[GIVEN DATA]
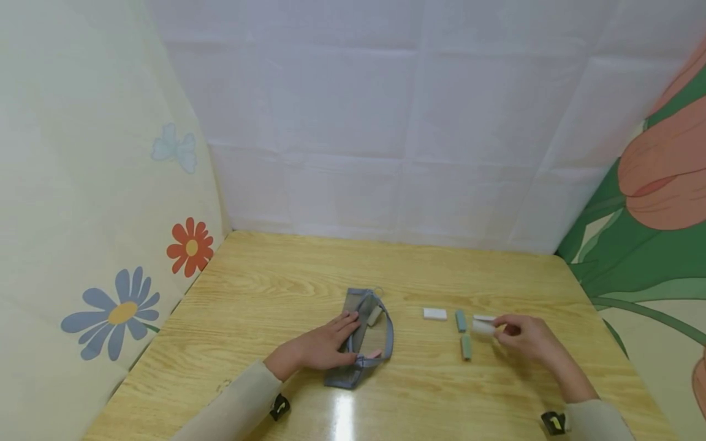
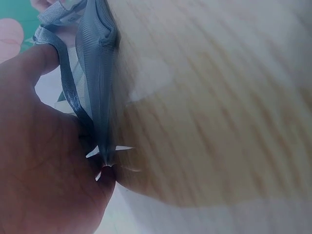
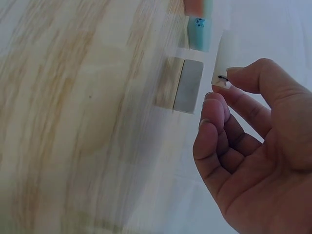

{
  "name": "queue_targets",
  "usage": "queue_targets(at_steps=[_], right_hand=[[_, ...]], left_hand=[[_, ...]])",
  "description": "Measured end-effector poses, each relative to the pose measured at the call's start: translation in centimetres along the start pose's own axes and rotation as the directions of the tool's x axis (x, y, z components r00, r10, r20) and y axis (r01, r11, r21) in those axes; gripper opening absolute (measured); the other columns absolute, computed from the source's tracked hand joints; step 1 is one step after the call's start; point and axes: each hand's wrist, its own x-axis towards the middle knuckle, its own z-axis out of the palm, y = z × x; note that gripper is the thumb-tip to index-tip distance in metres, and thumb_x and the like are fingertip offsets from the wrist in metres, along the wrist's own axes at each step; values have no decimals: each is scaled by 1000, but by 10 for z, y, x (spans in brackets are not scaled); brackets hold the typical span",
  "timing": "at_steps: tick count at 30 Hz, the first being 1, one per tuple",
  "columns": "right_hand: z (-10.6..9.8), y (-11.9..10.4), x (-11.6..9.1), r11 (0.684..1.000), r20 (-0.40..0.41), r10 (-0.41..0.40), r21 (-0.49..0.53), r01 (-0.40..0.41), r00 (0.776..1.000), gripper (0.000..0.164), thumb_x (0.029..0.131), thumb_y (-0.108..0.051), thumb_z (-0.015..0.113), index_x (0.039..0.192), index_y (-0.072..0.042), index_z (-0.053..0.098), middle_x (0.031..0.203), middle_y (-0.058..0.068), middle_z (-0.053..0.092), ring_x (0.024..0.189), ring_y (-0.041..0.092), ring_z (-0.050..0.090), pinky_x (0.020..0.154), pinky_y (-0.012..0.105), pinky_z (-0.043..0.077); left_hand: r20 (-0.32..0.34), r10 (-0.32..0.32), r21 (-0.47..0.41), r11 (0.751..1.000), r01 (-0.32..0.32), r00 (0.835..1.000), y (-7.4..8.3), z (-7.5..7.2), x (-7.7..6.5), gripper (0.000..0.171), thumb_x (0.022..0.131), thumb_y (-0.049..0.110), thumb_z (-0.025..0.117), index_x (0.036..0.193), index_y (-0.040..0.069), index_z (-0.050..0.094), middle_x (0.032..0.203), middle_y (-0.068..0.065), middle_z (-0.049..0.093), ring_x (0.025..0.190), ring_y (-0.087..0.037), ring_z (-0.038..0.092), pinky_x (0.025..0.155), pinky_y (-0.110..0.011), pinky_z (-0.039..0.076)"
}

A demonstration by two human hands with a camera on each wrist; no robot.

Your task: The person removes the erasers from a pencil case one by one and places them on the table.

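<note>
A grey-blue mesh zip pouch (image 1: 360, 381) lies on the table with its mouth spread apart. My left hand (image 1: 325, 346) grips it, thumb at the near edge of the mouth and fingers on the left side. Within the pouch are a greyish block (image 1: 375, 315) and a pink piece (image 1: 374, 353). My right hand (image 1: 526, 337) pinches a white eraser (image 3: 224, 58) with a small printed face, between thumb and forefinger, above the table. Beneath it another white eraser (image 3: 189, 87) lies on the table. Left of that hand are a blue-green eraser (image 1: 461, 321) and a green one with an orange end (image 1: 466, 347).
A further white eraser (image 1: 435, 314) lies between the pouch and the coloured ones. The wood-grain table (image 1: 276, 263) meets a pale hanging sheet (image 1: 342, 122) at the back. Flower-printed cloths (image 1: 83, 202) hang at both sides.
</note>
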Motion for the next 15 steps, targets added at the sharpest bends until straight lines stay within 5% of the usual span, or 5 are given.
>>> queue_targets(at_steps=[15], right_hand=[[1, 11, 3, 997, 46, 82, -7, -81, 996, 22, 90, -15, 74, 110, -5, 76, 82, -1, 66, 71, 14, 54, 60, 27, 43]], left_hand=[[13, 8, -1, 1000, -8, 1000, 0, -1, -1, 81, 100, 54, 48, 161, 7, 24, 170, -9, 14, 156, -29, 9, 124, -46, 21]])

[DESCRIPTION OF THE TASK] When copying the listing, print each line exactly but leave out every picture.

[WORKED SOLUTION]
{
  "name": "queue_targets",
  "usage": "queue_targets(at_steps=[_], right_hand=[[_, ...]], left_hand=[[_, ...]])",
  "description": "Measured end-effector poses, each relative to the pose measured at the call's start: translation in centimetres along the start pose's own axes and rotation as the directions of the tool's x axis (x, y, z components r00, r10, r20) and y axis (r01, r11, r21) in those axes; gripper opening absolute (measured); the other columns absolute, computed from the source's tracked hand joints; step 1 is one step after the call's start; point and axes: each hand's wrist, its own x-axis towards the middle knuckle, its own z-axis out of the palm, y = z × x; note that gripper is the thumb-tip to index-tip distance in metres, and thumb_x and the like are fingertip offsets from the wrist in metres, along the wrist's own axes at each step; values have no decimals: each is scaled by 1000, but by 10 for z, y, x (spans in brackets are not scaled); brackets hold the typical span",
  "timing": "at_steps: tick count at 30 Hz, the first being 1, one per tuple",
  "columns": "right_hand: z (-10.6..9.8), y (-11.9..10.4), x (-11.6..9.1), r11 (0.684..1.000), r20 (-0.40..0.41), r10 (-0.41..0.40), r21 (-0.49..0.53), r01 (-0.40..0.41), r00 (0.776..1.000), gripper (0.000..0.164), thumb_x (0.029..0.131), thumb_y (-0.108..0.051), thumb_z (-0.015..0.113), index_x (0.039..0.192), index_y (-0.072..0.042), index_z (-0.053..0.098), middle_x (0.031..0.203), middle_y (-0.058..0.068), middle_z (-0.053..0.092), ring_x (0.024..0.189), ring_y (-0.041..0.092), ring_z (-0.050..0.090), pinky_x (0.020..0.154), pinky_y (-0.012..0.105), pinky_z (-0.043..0.077); left_hand: r20 (-0.32..0.34), r10 (-0.32..0.32), r21 (-0.47..0.41), r11 (0.751..1.000), r01 (-0.32..0.32), r00 (0.835..1.000), y (-7.4..8.3), z (-7.5..7.2), x (-7.7..6.5), gripper (0.000..0.171), thumb_x (0.022..0.131), thumb_y (-0.049..0.110), thumb_z (-0.025..0.117), index_x (0.036..0.193), index_y (-0.040..0.069), index_z (-0.050..0.094), middle_x (0.032..0.203), middle_y (-0.068..0.065), middle_z (-0.049..0.093), ring_x (0.025..0.190), ring_y (-0.087..0.037), ring_z (-0.038..0.092), pinky_x (0.025..0.155), pinky_y (-0.110..0.011), pinky_z (-0.039..0.076)"
}

A demonstration by two human hands with a camera on each wrist; no robot.

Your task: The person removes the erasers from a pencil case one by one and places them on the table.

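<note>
A grey-blue mesh zip pouch (image 1: 360, 381) lies on the table with its mouth spread apart. My left hand (image 1: 325, 346) grips it, thumb at the near edge of the mouth and fingers on the left side. Within the pouch are a greyish block (image 1: 375, 315) and a pink piece (image 1: 374, 353). My right hand (image 1: 526, 337) pinches a white eraser (image 3: 224, 58) with a small printed face, between thumb and forefinger, above the table. Beneath it another white eraser (image 3: 189, 87) lies on the table. Left of that hand are a blue-green eraser (image 1: 461, 321) and a green one with an orange end (image 1: 466, 347).
A further white eraser (image 1: 435, 314) lies between the pouch and the coloured ones. The wood-grain table (image 1: 276, 263) meets a pale hanging sheet (image 1: 342, 122) at the back. Flower-printed cloths (image 1: 83, 202) hang at both sides.
</note>
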Motion for the next 15 steps, targets added at the sharpest bends until straight lines stay within 5% of the usual span, or 5 are given.
>>> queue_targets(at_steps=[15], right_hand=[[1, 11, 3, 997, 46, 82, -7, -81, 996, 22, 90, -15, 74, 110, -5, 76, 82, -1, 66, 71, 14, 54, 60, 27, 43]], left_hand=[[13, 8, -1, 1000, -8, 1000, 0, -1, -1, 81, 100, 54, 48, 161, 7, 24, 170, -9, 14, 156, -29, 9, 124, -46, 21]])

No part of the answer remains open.